■ Task item: Gather all lines from the material that contain "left".
● ● ● ● ●
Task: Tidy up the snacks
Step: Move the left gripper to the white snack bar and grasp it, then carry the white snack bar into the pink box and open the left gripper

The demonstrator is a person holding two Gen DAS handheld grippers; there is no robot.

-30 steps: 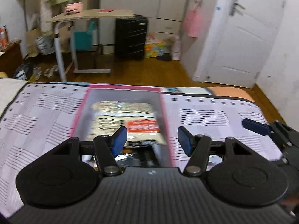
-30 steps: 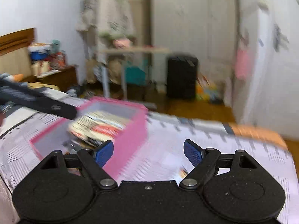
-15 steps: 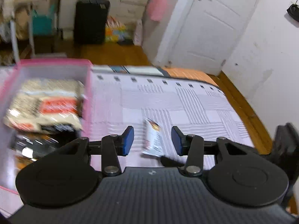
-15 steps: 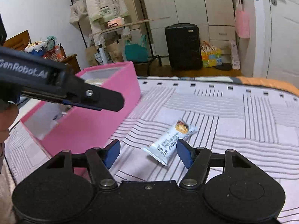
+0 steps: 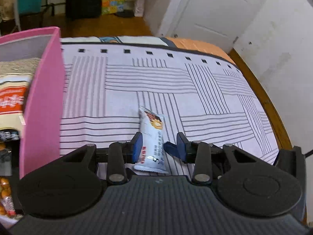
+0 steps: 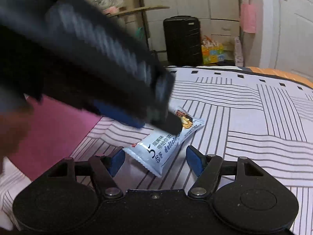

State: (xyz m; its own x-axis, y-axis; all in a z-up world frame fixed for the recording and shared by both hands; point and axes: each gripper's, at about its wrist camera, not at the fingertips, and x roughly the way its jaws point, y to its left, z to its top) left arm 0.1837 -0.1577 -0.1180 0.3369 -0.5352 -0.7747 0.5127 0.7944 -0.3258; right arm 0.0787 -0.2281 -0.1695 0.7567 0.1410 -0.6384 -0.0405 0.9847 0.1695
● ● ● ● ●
■ Exercise answer:
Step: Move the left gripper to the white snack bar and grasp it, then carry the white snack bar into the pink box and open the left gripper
State: (xyz m; its own x-axis, y-axis; all in a z-up world frame fixed for the recording and shared by both hands; point and axes: each gripper's, at about its wrist camera, not at the fingertips, and x roughly the way its jaws point, y to its left, z to its top) left arm 0.1837 -0.1577 -0.1180 0.3369 -0.5352 -0.7747 0.5127 0.7944 -0.3258; right arm 0.0787 -0.2281 -0.1695 0.7567 0.1410 -0.6384 -0.0405 0.9847 0.1695

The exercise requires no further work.